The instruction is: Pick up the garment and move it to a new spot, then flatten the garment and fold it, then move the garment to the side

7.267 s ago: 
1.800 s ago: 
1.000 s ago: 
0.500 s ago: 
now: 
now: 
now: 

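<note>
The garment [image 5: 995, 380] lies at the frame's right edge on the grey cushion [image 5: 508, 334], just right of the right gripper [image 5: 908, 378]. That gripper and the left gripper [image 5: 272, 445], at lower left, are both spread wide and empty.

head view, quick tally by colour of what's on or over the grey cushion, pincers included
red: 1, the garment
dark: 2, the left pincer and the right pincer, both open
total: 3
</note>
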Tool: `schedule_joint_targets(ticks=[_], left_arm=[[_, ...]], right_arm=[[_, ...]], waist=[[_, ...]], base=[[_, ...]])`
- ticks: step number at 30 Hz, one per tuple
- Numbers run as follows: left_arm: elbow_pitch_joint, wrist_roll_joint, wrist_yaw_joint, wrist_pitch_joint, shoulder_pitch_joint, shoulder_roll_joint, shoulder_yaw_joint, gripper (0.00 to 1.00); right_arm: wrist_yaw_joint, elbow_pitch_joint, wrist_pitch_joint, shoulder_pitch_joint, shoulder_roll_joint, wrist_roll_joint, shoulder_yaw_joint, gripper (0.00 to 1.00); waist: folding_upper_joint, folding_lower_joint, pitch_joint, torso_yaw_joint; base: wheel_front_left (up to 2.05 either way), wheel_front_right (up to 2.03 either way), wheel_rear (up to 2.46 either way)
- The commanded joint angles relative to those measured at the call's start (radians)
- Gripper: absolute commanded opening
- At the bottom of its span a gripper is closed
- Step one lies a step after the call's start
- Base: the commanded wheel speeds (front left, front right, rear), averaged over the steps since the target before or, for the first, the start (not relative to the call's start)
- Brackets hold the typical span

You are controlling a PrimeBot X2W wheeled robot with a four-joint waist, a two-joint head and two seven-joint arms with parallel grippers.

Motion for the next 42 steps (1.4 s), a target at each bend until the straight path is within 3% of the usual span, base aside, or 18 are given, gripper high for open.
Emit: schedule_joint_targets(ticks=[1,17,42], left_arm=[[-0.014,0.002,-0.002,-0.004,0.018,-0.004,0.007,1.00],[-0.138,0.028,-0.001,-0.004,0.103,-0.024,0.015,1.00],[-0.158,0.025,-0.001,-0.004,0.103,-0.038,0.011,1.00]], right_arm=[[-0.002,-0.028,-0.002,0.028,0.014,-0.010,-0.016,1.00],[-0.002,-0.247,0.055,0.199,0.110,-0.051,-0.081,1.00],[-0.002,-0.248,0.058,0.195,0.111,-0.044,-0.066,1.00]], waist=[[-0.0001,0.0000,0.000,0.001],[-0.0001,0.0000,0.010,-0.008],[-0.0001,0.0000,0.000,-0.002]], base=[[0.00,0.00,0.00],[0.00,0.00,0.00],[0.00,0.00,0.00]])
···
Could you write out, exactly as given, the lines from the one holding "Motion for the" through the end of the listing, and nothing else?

Motion for the next 42 steps (1.4 s), a target at each bend until the straight path is within 3% of the usual span, base aside, or 18 are given, gripper high for open.
Emit: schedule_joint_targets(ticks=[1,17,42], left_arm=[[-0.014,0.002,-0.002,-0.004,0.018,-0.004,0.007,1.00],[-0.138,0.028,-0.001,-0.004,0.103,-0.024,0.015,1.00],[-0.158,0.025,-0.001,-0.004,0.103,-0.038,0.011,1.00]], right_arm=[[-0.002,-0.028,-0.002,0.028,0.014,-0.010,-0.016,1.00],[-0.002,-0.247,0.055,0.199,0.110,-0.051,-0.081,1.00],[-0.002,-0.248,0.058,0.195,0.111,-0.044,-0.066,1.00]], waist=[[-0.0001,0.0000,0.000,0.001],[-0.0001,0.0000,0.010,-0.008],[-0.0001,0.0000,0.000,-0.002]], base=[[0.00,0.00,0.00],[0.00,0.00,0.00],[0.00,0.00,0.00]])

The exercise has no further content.